Grading the States 2006: Mississippi - Narrative
In Mississippi, people with serious mental illnesses are routinely housed in jails for the "crime" of having a mental illness. These deplorable practices have been occurring for many years.
That is the bad news. The good news is that there are finally some slight signs of progress in addressing this deplorable situation.
In response to challenges to these practices, funding was authorized in 1998 for the construction of seven mental health crisis centers to be built in rural communities to serve as alternatives to jail for people experiencing psychiatric crises. Incredibly, the new facilities then lay vacant for a number of years because no money was allocated by the legislature or the Department of Mental Health (DMH) to make them operational.
In 2004, after newspaper stories exposed the vacuum, five were opened—but only with enough funds for a capacity of eight people each, instead of the 16 for which they had been designed. The sixth center was funded in 2005. The seventh has yet to be built. Meanwhile, people with severe mental illnesses continue to be civilly committed and housed in jails, where they remain, often in solitary confinement without medical services, for weeks at a time until a psychiatric bed is found.

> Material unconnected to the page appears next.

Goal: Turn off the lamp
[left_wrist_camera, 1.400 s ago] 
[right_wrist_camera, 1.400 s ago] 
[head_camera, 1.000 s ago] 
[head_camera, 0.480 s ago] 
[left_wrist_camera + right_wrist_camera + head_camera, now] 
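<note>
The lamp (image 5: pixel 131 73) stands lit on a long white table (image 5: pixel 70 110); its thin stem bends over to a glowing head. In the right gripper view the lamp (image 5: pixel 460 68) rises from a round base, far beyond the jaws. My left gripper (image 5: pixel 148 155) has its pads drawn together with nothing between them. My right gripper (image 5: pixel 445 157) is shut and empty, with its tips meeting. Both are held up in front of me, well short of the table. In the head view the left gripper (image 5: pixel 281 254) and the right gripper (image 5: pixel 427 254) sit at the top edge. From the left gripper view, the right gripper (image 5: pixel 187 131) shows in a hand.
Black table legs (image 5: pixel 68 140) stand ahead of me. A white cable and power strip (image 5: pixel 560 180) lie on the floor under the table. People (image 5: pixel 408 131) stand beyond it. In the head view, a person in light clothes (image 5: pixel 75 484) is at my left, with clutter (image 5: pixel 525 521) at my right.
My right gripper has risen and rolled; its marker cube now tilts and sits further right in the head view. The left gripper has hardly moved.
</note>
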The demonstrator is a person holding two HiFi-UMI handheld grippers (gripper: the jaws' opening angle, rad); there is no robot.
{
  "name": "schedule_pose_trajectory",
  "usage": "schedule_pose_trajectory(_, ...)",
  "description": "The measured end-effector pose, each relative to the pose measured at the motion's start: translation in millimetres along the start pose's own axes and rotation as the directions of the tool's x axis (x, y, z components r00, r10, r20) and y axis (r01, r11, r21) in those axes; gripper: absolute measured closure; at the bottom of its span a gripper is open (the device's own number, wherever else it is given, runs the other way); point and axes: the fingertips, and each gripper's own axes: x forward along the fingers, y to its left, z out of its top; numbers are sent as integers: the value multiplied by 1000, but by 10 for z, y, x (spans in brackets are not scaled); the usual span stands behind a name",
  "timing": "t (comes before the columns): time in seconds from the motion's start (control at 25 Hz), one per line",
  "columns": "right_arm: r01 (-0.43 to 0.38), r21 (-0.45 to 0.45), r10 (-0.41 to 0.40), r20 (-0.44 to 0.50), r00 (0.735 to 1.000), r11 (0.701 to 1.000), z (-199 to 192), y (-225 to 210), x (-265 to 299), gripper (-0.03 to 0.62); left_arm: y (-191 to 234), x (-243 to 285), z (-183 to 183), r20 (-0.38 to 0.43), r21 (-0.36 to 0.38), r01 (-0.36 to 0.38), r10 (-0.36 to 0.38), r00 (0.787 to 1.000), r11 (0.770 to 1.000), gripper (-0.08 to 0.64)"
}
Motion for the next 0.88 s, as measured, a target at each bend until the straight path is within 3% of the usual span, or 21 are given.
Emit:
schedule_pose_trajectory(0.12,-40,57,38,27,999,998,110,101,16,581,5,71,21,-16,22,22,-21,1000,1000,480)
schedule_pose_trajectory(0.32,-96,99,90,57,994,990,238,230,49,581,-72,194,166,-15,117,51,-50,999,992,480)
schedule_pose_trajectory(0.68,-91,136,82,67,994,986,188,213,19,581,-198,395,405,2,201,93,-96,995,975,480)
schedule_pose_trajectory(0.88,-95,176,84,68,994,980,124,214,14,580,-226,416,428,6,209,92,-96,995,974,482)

Nonetheless, the source of the problem is not lack of hospital beds. Nor are more hospital beds the solution. In a state with a population in 2005 of approximately 3,000,000, there are more than 1,600 state hospital beds for adults with serious mental illnesses. What is needed are community-based services. These services are in such short supply that many people ready for release remain hospitalized. The state is potentially vulnerable to lawsuits based on the Supreme Court's Olmstead v. L.C. decision, which requires treatment in the least restrictive, appropriate environment.
Fifteen regional mental health authorities provide community services in the state's 82 counties by relying primarily on Medicaid and federal block grant money due to minimal access to state mental health dollars. The state spends its own funds almost exclusively on hospital care. Quality and effectiveness of services among the regional mental health authorities vary greatly. Some regions provide recovery-based, consumer-driven services, while others are still clinic-based models from the 1970s. Because their resources are limited, there is an incentive to send consumers to hospitals for care which, ironically, shifts the financial burden back onto the state.
There is discussion about the value of evidence-based community services, but no tangible effort has been made to implement them. Not a single Assertive Community Treatment (ACT) program exists in the state, even though ACT is one of the oldest, mosteffective evidence-based models for helping people with serious mental illnesses. For the first time in 2005, the DMH sent staff members to the national ACT conference, which indicates that the programs are being considered.
Other emerging signs of progress include the employment by the DMH of a housing coordinator who works with the regional mental health authorities to identifyor develop affordable housing alternatives. Although housing is in short supply, particularly in the wake of Hurricane Katrina along the Gulf Coast, the state is moving forward to address this ongoing problem.
The DMH also has worked with the 15 regional mental health authorities to develop integrated treatment programs for people with co-occurring mental illness and substance abuse disorders. It is not clear whether these programs reflect the most effective, evidence-based model, but the essential vision is correct and, if necessary, can be refined over time.
DMH also supports peer-run education programs for consumers and family members which are essential to the recovery model.
Mississippi has a long way to go. Change is overdue. The use of jails to incarcerate people with mental illnesses who have not committed crimes is horrendous and must stop. The faint outlines of a structure are emerging that can support transformation of the system. If the governor and legislature mobilize, they havean opportunity to begin implementing the most cost-effective, proven practices that in the long run will benefit both consumers and taxpayers.